Prononcé par mise à disposition au greffe du Pôle Social du Tribunal Judiciaire de Grenoble en application de l’article 450 du Code de Procédure Civile.
Ainsi fait et prononcé les jour, mois et an que dessus et signé par Madame Anne-Laure CHARIGNON, Présidente, et Madame Laetitia GENTIL, greffier.
Le Greffier La Présidente
Article 544 du code de procédure civile
Les jugements qui tranchent dans leur dispositif une partie du principal et ordonnent une mesure d’instruction ou une mesure provisoire peuvent être immédiatement frappés d’appel comme les jugements qui tranchent tout le principal.

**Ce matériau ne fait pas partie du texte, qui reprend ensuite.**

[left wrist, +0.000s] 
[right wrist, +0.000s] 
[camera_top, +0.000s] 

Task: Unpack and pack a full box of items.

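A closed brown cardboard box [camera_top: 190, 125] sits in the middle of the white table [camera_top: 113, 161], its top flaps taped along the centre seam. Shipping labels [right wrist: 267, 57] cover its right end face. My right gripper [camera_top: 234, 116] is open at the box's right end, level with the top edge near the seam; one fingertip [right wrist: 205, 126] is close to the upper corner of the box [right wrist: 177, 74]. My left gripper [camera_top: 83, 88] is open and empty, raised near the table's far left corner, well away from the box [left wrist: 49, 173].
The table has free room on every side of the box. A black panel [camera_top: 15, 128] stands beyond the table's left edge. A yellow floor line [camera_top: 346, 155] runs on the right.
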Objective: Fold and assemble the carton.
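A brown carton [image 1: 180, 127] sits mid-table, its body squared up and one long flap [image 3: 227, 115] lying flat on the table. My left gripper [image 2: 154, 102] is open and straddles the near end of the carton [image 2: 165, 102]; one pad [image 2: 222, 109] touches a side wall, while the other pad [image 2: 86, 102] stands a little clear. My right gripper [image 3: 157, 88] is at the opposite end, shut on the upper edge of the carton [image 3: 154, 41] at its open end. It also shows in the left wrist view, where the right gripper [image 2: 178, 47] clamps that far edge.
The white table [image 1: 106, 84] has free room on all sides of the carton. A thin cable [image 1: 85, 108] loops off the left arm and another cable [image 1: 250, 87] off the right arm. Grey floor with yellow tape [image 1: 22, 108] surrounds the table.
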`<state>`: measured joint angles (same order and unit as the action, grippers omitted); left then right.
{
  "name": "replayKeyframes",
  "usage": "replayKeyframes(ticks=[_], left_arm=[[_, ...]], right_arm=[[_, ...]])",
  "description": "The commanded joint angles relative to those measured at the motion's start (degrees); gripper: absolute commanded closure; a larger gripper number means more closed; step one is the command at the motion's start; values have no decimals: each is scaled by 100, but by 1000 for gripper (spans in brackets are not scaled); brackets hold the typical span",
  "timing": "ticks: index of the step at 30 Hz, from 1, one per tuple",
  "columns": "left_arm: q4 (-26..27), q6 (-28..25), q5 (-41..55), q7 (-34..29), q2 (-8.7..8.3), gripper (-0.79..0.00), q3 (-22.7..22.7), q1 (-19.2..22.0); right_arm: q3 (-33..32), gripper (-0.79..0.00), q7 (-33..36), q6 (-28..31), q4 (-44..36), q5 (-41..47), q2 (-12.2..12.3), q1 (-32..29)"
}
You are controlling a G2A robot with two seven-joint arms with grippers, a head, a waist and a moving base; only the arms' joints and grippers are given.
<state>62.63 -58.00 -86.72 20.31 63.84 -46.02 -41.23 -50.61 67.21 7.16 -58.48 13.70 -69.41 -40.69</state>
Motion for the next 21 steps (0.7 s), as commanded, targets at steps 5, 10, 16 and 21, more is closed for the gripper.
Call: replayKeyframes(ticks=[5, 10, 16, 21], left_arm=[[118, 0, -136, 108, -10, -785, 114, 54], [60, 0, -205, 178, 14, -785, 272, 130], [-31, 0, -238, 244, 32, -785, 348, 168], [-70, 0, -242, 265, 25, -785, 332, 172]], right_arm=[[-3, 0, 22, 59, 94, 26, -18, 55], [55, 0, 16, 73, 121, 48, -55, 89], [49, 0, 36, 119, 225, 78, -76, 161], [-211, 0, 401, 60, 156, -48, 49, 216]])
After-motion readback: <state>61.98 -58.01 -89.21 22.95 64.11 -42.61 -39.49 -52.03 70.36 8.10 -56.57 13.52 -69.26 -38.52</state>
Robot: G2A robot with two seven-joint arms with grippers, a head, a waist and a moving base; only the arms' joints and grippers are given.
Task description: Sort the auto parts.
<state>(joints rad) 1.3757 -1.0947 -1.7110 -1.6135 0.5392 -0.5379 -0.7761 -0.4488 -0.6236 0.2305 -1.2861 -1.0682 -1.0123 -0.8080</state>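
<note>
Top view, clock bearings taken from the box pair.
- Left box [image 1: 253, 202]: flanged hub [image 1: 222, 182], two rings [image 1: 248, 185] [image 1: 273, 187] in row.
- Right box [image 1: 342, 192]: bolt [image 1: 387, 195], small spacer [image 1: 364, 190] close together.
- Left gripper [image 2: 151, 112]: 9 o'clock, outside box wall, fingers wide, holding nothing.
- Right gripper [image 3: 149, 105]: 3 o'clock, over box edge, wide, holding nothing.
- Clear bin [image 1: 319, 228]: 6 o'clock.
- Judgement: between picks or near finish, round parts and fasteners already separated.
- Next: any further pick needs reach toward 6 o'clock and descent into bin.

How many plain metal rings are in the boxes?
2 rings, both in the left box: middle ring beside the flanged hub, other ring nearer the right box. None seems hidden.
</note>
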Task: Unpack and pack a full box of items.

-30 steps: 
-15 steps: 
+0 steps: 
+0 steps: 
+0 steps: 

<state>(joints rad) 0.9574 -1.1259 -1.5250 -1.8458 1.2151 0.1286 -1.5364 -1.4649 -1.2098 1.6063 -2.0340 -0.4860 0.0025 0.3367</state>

Il en est de même lorsque le jugement qui statue sur une exception de procédure, une fin de non-recevoir ou tout autre incident met fin à l’instance.
Rappelle que le délai pour interjeter appel est, à peine de forclusion, d’un mois à compter de la notification de la présente décision (article 538 du code de procédure civile). L’appel est à adresser à la Cour d’appel de [Localité 15] – [Adresse 20].